To the best of our knowledge, this is the first study evaluating the interreader agreement of perfusion measurements for tumor response assessment after RFA treatment. In our study, two independent readers performed VOI measurements of three different parenchymal zones, which could be distinguished on ALP maps. Compared to another study evaluating interreader agreement for 2D assessment of perfusion parameters in HCC in general, ICC values were substantially higher in our study (0.26–0.59 vs. 0.70–0.94) ranging from moderate to excellent depending on the zone [32]. These differences in interreader agreement are most likely related to the zonal distribution of ALP after RFA, which serves as an anatomical landmark for VOI placement as well as the 3D volumetric approach applied in our study, which does better reflect tumor inhomogeneity compared to a 2D approach. Interestingly interreader agreement was best for the PZ but still good for the TZ, which is probably related to the delineation of each zone. This is well reflected in perfusion parameters, which increase substantially from the TZ (partial necrosis) toward the PZ (reactive hyper perfusion), but show only minor differences between the central (necrotic) and the TZ.

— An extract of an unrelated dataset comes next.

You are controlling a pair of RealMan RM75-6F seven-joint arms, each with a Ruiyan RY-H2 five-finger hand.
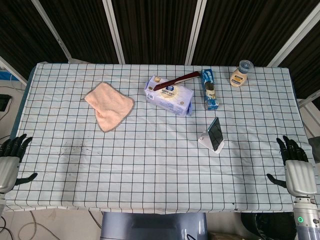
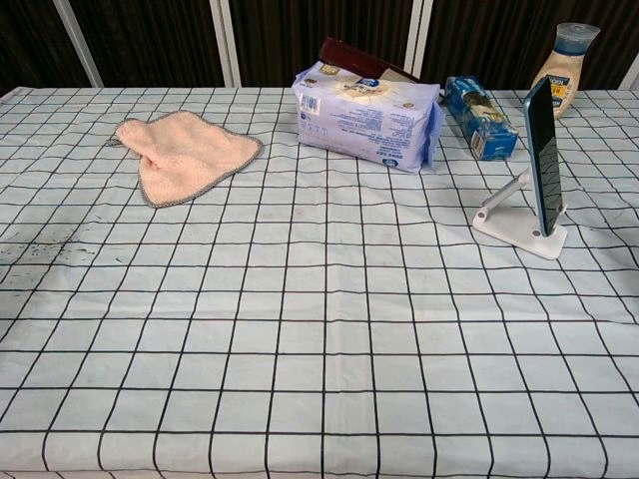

Some limitations of our study should be acknowledged. First of all, the small number and heterogeneity of our study population consisting in patients suffering from both HCC and metastases. However, our study shows that perfusion changes seen after RFA treatment are fairly unspecific showing a zonal anatomy and ALP increase in both tumor types. Moreover, HPI reflects the biological behavior of both HCC and metastases, which show an increased arterial blood supply in relation to the portal venous input, resulting in a relative arterialization of residual tumor components. Second, our reference standard relied on a single short-term imaging follow-up (mean 57 days), which did not allow for evaluation of long term tumor recurrence and patient survival. The large range of follow-up dates has to also be acknowledged. Finally, further prospective studies are needed to confirm our findings and the HPI cut-off value for distinguishing responders from nonresponders.

Conclusion

In conclusion, P-CT performed within 1 day after RFA of malignant focal liver lesions might allow for the quantitative assessment of zonal perfusion changes with good interreader agreement. Increased arterial perfusion of the transition zone as assessed by the hepatic perfusion index has the potential to serve as an early imaging biomarker for residual tumor. However, further studies are needed to corroborate our findings.